Alcohol intervention is a process that helps an alcoholic recognize the extent
of their problem. Alcoholics usually do not know they are out of control. They
look at their alcohol-using peers and their own use appears normal in comparison.
They need objective feedback on their behavior. Through a non-judgmental, non-critical,
systematic process, the alcoholic is confronted with the impact of their alcoholism.
The goal of alcohol intervention is for them to accept the reality of their
alcoholism and to seek help. It was once thought that an alcoholic had to "hit
bottom" before help could be offered and accepted. It was also thought
that an alcoholic could only get better if he was self-motivated to change.
This has changed to the view that a skilled professional counselor can motivate
an alcoholic toward recovery.
Alcohol interventions are difficult and delicate matters. It is very important
that they be done properly. No alcohol intervention should be undertaken without
advice and counsel of a professional experienced in the alcohol intervention
process. Furthermore, since people embarking on a alcohol intervention often
feel ambivalent and apprehensive, it is important that they trust the interventionist.
If you ever feel uneasy with your interventionist or feel that you are being
asked to do something you do not understand or agree with, you would be wise
to stop the process and go elsewhere.
Remember, alcohol intervention is the most loving, powerful, and successful
method yet for helping people accept help for their alcoholism.
Q) If an alcoholic is unwilling to seek help, is there any way to get him into
treatment?
A) This can be a challenging situation. An alcoholic cannot be forced to get
help except under certain circumstances, such as when a violent incident results
in police being called or following a medical emergency. This doesn't mean,
however, that you have to wait for a crisis to make an impact. Based on clinical
experience, many treatment specialists recommend the following steps to help
an alcoholic accept treatment:
STEPS OF AN ALCOHOL INTERVENTION
1. Stop all "rescue missions." Family members often try to protect
an alcoholic from the results of his behavior by making excuses to others about
his alcoholism and by getting him out of drug-related jams. It is important
to stop all such rescue attempts immediately, so that the alcoholic will fully
experience the harmful effects of his use and thereby become more motivated
to stop.
2. Don't enable him. Sometimes family members feel sorry for the alcoholic
or tend to avoid the alcoholic. The let him come and go as he pleases. This
comes across to the alcoholic as a reward, after all, he wants is to be left
alone. Be careful not to reward by paying his bills, bailing him out of jail,
letting him stay for free, etc. This kind of reward favors the alcoholic and
promotes criminal behavior.
3. Time your alcohol intervention. If possible, plan to talk with the alcoholic
when he is straight. Pick a time when all of you are in a calm frame of mind
and when you can speak privately.
4. Be specific. Tell the family member that you are concerned about his alcoholism
and want to be supportive in getting help. Back up your concern with examples
of the ways in which his alcoholism has caused problems for you, including any
recent incidents.
5. State the consequences. Tell the family member that until he gets help,
you will carry out consequences. Be clear that you do not want to punish the
alcoholic, but want to protect yourself from the harmful effects of the addiction.

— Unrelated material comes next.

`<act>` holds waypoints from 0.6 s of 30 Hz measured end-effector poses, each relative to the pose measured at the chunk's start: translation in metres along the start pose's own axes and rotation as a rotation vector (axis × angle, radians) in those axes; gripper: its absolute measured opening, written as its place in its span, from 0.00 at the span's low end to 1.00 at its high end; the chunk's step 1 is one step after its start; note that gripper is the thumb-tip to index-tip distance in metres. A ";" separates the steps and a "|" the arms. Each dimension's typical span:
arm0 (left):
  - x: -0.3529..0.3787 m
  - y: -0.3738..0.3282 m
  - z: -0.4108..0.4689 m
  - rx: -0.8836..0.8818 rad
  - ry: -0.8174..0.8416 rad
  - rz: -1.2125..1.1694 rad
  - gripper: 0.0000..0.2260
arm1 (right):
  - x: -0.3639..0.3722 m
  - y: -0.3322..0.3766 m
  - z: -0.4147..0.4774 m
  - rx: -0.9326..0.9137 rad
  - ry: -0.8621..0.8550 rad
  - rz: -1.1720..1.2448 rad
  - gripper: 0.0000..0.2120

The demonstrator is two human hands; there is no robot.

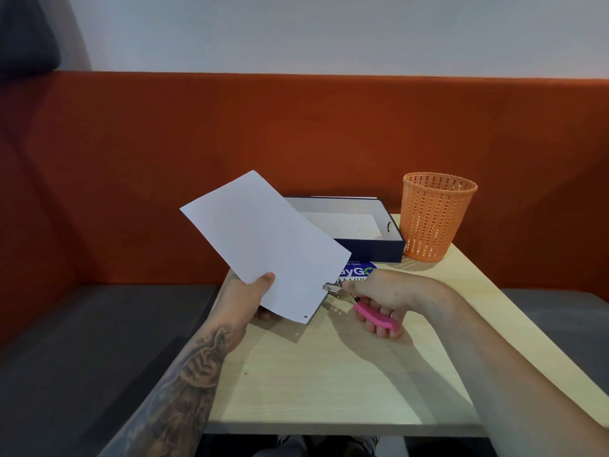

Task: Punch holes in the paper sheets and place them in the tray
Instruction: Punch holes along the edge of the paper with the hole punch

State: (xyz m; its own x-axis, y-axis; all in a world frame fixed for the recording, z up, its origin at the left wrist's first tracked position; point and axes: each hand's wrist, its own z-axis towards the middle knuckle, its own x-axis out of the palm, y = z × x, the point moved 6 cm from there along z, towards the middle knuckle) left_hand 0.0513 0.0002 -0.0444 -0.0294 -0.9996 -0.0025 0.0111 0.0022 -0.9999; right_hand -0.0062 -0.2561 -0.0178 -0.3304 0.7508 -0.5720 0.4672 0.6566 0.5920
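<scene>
- while the left hand [250,293] gripped the paper sheet [263,245] at its near long edge, thumb on top and fingers curled beneath, the sheet was held in the air above the table [329,374], tilted, its far corner pointing up and away
- the right hand [385,298] was closed round the pink handles of the hole punch [361,305], fingers wrapped under the lower handle, thumb lying along the upper side toward the metal head
- the punch's metal head met the short lower edge of the sheet, near the middle of that edge; whether the handles were fully squeezed could not be told
- one small round hole [305,316] showed in the sheet close to its nearest corner
- the tray [372,250], a shallow dark blue box with a white inside, sat on the far part of the table, partly hidden behind the sheet's upper half; whether any sheets lay in it could not be told
- an orange mesh basket [431,219] stood upright just beside the tray's right end
- a blue printed label [357,271] lay flat on the table between the tray and the right hand, partly covered by the sheet
- behind the table ran a bench with an orange backrest [296,127] and a grey seat [99,324]
</scene>
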 end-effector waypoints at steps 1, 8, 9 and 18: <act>0.000 0.000 0.000 0.003 -0.005 -0.002 0.06 | 0.000 0.000 0.000 -0.001 0.003 0.005 0.31; -0.003 -0.005 -0.003 0.034 -0.006 -0.042 0.08 | -0.003 -0.002 -0.007 -0.098 -0.018 0.037 0.30; -0.002 -0.006 -0.004 0.037 -0.005 -0.046 0.09 | -0.005 -0.001 -0.006 -0.133 -0.046 0.032 0.29; -0.004 -0.012 -0.007 0.037 -0.044 -0.092 0.07 | -0.018 -0.001 -0.006 -0.312 -0.192 0.066 0.27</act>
State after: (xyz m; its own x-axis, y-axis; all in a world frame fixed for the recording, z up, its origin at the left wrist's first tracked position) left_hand 0.0443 0.0044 -0.0328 0.0121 -0.9958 0.0906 0.0472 -0.0899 -0.9948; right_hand -0.0059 -0.2694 -0.0043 -0.1340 0.7844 -0.6056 0.2001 0.6199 0.7587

These may range from refusing to be with the person when they are under the
influence, to having them move out of the house. DO NOT make any threats you
are not prepared to carry out. The basic intention is to make the alcoholic's
life more uncomfortable if he continues using alcohol than it would be for him
to get help.
6. Find strength in numbers with the help of family members, relatives, and
friends to confront the alcoholic as a group. Choose one person to be the initial
spokesperson. It will be much more effective for the others to simply be there
nodding their heads, than it would be for everyone to talk at once and "gang
up on him." Remember the idea is to make it safe for him to come clean
and seek help.
7. Listen. Be aware if during your alcohol intervention the alcoholic begins
asking questions like; "Where would I have to go?" and "For how
long?" This is a sign that he is reaching for help. Do not directly answer
these questions. Instead have him call in and talk to a professional. Support
him. Don't wait. Once you've gotten his agreement, get him admitted immediately.
Therefore, you should have a bag packed for him, any travel arrangements made,
and prior acceptance into a program.